Peace

Budgetary Allocations: What about Peace-building and Reconciliation?

Kamanthi Wickramasinghe

Located in the heart of Kilinochchi is an eatery, with around a dozen women preparing various delicacies unique to the Northern parts of Sri Lanka. From milk hoppers to ghee thosai and snacks made of gram flour, porridge, fresh juices and many other items are prepared here at affordable rates. This is what we encountered when we went to ‘Ammachchi’, a livelihood development project for women affected by the war.  

‘Ammachchi’ was selected for inclusion in the United Nations Development Programme’s Agro Economic Development project. The first outlet was established in Vavuniya and with the growing demand for traditional food it later expanded to Mullaitivu, Jaffna, Kilinochchi as well as towards the interiors in the Northern Province, giving a ray of hope for women who were the sole breadwinners of their families. This was one of many programmes that were introduced to support the reconciliation process in Sri Lanka. Additionally, former LTTE cadres are also being rehabilitated within the project in order to reintegrate them back into society, with the assistance of the tri-forces. Some are farmers, others  are developing their own businesses and are slowly adjusting to a new life. 

But what is the future of the transitional justice process in Sri Lanka?

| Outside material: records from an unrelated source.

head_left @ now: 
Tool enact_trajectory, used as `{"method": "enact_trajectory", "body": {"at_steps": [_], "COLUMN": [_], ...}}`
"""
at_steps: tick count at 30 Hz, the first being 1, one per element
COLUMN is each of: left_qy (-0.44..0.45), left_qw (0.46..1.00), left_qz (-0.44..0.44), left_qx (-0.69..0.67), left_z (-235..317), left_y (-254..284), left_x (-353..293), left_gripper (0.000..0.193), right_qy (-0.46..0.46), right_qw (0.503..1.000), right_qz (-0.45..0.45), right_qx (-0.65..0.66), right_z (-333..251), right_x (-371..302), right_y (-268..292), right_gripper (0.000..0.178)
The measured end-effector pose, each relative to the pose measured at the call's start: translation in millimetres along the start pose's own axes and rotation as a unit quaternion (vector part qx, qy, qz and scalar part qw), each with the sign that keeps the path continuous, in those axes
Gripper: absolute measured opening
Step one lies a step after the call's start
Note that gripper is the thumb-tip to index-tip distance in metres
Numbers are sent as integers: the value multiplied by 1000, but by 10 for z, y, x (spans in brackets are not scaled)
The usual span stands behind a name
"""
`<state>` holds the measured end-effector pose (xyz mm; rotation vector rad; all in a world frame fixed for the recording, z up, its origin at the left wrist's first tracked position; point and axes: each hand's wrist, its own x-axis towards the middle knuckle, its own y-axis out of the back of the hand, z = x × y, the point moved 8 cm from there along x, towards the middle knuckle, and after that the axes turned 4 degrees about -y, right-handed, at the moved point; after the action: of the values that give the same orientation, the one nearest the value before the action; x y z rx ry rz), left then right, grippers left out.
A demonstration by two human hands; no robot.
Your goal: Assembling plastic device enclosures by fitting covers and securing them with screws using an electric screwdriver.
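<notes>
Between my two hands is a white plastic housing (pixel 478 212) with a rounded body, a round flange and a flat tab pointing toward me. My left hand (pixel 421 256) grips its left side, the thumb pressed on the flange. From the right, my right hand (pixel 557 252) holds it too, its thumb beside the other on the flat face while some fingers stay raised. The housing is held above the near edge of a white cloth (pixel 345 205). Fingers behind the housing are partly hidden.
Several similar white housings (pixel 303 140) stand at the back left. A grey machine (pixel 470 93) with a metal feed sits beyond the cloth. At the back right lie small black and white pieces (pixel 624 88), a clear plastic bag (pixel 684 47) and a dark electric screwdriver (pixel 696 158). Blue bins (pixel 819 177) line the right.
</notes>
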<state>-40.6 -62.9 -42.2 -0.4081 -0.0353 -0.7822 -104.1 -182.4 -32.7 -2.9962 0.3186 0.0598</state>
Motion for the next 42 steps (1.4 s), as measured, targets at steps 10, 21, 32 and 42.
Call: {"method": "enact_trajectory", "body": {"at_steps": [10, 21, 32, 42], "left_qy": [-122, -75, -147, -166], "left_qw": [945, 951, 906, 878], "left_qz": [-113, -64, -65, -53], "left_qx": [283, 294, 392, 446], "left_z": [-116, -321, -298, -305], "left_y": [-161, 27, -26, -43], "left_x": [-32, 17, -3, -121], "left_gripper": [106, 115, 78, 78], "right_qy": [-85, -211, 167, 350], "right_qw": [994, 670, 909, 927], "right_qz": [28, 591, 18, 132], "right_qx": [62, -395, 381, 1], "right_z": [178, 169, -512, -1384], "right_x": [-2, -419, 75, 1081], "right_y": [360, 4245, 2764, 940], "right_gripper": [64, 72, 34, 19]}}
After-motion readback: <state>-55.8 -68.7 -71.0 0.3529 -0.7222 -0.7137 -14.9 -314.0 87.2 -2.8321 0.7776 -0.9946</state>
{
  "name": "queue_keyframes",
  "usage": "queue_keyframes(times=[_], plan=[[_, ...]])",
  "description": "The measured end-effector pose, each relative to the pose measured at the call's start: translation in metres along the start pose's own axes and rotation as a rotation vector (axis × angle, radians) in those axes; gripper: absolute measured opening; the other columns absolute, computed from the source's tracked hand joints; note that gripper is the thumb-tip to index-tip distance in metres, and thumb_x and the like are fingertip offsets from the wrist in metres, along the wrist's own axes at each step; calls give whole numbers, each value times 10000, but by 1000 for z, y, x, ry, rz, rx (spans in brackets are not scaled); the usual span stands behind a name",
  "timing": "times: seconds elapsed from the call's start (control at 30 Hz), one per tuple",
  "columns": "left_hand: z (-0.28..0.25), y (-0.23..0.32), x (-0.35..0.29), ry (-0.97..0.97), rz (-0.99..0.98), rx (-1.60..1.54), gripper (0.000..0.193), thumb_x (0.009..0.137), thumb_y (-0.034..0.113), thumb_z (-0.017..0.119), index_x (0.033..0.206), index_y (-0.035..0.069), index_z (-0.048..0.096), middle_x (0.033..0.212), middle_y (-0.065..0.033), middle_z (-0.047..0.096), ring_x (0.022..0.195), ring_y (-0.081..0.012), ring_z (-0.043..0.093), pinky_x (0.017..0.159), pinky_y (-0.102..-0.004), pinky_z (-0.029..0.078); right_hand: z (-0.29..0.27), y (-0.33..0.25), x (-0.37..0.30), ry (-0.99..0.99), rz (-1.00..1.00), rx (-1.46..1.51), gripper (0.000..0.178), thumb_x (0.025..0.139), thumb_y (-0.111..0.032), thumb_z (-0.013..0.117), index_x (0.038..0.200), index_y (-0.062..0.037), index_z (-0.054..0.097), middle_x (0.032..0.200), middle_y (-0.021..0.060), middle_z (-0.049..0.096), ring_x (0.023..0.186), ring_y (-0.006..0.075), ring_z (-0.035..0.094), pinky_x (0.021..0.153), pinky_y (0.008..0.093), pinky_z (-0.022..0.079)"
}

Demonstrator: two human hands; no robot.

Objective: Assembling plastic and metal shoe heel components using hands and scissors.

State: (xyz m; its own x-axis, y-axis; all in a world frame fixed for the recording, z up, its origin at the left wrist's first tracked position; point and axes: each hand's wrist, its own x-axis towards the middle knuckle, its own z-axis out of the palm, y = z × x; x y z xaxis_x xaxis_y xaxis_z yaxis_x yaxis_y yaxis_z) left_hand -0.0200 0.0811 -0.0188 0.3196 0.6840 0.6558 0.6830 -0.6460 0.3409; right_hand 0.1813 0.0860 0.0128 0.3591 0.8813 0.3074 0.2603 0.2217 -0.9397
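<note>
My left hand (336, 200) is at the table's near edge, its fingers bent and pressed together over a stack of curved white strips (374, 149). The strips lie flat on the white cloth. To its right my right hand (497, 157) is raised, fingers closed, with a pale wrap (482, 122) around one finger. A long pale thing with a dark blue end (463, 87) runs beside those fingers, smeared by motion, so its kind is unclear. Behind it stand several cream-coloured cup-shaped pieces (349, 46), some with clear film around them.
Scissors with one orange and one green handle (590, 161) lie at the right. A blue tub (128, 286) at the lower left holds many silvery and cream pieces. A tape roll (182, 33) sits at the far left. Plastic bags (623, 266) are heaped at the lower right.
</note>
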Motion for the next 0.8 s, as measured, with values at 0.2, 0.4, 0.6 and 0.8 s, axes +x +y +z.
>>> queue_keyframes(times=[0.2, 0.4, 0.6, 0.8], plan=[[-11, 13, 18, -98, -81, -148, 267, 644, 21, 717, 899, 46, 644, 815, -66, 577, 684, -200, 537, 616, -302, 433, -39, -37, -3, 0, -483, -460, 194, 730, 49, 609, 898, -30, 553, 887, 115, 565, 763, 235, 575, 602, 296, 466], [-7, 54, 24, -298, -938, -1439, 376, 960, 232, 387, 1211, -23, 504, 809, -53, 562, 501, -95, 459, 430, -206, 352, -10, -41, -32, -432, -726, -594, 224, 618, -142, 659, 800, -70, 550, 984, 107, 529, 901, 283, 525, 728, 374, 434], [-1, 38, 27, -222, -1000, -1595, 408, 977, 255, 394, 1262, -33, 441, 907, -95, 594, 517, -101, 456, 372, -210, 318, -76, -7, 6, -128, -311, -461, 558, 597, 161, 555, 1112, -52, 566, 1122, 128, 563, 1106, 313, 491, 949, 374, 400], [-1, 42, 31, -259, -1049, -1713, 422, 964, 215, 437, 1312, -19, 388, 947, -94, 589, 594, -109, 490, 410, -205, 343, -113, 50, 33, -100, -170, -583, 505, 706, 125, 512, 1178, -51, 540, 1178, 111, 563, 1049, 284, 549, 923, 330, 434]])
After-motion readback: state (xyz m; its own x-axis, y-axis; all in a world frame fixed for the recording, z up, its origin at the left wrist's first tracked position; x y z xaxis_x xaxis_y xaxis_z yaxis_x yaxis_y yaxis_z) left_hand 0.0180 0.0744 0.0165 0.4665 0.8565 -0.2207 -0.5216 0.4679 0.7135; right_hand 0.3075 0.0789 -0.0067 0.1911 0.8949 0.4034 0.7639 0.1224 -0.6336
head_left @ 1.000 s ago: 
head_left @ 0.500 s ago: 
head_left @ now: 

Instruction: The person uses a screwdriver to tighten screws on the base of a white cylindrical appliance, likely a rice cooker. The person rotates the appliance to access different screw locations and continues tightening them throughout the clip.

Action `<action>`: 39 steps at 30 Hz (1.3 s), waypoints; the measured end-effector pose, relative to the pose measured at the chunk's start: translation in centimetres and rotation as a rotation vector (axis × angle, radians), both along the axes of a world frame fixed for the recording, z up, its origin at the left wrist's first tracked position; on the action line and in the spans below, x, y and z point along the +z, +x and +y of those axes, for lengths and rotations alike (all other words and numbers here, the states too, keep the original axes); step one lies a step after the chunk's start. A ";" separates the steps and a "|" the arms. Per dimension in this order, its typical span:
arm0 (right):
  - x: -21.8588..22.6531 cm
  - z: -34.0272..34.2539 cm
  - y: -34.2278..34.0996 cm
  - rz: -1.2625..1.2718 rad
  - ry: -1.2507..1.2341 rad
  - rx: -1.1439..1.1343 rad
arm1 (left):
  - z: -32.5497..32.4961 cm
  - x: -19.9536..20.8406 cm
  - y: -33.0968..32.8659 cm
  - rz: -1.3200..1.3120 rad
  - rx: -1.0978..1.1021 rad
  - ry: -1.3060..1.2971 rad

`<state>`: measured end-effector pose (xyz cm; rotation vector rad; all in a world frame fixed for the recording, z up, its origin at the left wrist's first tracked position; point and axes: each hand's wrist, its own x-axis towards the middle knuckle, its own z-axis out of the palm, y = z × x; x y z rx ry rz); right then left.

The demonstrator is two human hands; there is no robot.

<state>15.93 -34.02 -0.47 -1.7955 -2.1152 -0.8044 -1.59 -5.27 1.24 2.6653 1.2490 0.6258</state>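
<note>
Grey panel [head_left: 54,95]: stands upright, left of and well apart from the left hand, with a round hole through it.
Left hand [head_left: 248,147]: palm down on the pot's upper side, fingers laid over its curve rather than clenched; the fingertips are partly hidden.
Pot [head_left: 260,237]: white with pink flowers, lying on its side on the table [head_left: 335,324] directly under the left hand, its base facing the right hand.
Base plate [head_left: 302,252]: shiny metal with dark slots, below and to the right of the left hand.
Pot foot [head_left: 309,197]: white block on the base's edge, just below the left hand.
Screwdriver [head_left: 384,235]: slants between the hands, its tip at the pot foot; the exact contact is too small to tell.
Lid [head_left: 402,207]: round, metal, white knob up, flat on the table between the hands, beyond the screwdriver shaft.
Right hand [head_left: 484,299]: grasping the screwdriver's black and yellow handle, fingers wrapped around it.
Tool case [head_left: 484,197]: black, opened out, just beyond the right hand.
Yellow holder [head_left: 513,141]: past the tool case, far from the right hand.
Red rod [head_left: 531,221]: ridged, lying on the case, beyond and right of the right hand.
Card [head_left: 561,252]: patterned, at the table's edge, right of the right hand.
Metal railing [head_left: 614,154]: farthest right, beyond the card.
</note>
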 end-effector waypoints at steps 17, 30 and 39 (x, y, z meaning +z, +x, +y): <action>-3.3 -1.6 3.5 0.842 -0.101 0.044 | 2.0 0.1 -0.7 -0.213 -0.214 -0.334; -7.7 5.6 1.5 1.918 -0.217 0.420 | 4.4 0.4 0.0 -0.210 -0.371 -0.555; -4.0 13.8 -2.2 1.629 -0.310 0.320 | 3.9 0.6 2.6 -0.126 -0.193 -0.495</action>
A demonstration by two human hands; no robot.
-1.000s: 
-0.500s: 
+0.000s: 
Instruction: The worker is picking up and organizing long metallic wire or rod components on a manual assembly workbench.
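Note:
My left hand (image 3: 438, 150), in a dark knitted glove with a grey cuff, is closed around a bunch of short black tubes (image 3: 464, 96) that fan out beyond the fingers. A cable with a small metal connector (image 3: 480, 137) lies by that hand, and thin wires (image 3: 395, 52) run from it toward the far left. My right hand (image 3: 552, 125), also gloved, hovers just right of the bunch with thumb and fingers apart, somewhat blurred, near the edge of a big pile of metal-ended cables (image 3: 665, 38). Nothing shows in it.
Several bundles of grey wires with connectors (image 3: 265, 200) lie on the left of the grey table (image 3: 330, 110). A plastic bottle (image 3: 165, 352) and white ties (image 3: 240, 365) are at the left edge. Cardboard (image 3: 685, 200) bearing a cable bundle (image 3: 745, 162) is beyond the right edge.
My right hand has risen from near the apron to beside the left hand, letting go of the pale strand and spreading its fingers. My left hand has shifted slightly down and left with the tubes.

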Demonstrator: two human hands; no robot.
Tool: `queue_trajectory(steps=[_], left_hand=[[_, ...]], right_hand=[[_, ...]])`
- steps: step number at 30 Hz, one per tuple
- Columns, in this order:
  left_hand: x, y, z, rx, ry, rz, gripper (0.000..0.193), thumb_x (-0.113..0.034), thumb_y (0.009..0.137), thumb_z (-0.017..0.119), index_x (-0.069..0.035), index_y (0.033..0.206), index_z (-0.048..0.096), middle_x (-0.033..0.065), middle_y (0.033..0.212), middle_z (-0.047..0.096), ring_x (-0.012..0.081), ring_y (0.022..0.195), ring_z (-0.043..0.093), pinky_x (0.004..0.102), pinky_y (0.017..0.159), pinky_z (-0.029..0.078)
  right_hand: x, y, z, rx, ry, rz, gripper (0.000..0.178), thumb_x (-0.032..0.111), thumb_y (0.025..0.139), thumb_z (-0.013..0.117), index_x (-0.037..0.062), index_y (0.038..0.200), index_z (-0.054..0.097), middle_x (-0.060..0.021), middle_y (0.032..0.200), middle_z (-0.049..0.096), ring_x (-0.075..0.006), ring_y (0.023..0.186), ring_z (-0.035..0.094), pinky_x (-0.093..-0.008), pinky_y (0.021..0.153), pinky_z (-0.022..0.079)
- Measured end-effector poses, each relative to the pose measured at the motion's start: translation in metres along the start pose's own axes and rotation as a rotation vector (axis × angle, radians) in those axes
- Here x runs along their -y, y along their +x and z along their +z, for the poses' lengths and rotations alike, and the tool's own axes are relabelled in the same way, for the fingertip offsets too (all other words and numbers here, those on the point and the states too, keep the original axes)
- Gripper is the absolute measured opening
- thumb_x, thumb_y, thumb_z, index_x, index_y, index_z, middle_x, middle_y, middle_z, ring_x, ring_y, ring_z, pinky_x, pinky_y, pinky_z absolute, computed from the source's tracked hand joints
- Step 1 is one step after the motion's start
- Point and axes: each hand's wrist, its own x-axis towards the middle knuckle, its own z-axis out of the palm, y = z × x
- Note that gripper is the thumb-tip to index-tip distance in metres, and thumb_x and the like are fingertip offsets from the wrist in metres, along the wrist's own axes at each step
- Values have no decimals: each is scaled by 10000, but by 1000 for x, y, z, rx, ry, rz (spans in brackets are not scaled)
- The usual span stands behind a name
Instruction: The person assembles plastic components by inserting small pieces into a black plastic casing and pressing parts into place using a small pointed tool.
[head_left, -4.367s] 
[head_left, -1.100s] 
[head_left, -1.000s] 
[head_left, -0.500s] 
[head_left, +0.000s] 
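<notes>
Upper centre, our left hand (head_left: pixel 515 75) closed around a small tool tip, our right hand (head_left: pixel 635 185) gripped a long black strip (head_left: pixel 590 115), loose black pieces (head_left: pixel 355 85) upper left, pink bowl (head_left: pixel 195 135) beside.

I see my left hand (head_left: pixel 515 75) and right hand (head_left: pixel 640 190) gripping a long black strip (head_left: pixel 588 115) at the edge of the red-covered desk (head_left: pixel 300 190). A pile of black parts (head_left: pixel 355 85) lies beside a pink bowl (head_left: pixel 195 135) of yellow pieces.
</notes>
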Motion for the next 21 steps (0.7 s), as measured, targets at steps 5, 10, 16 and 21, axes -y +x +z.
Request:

Uthuru Wasanthaya and Negenahira Navodaya

During the Mahinda Rajapaksa regime, programmes such as ‘Uthuru Wasanthaya’ under his Mahinda Chinthanaya manifesto were aimed at developing the war-torn North into a land of prosperity. As soon as the Eastern province was freed from the clutches of terrorists all three districts of the Province were restored under the ‘Negenahira Navodaya’ programme. The ‘Uthuru Wasanthaya’ programme was a mega-development drive to develop the five districts – Jaffna, Kilinochchi, Mullaitivu, Vavuniya and Mannar. From 2006-2011 Rs. 425 billion was allocated for these development programmes. The money was spent on resettlement programmes, de-mining, reconstruction of destroyed infrastructure facilities such as water tanks, renovating schools, housing projects and other welfare activities. The two programmes were also aimed at improving economic infrastructure and giving financial security to victims of the war. 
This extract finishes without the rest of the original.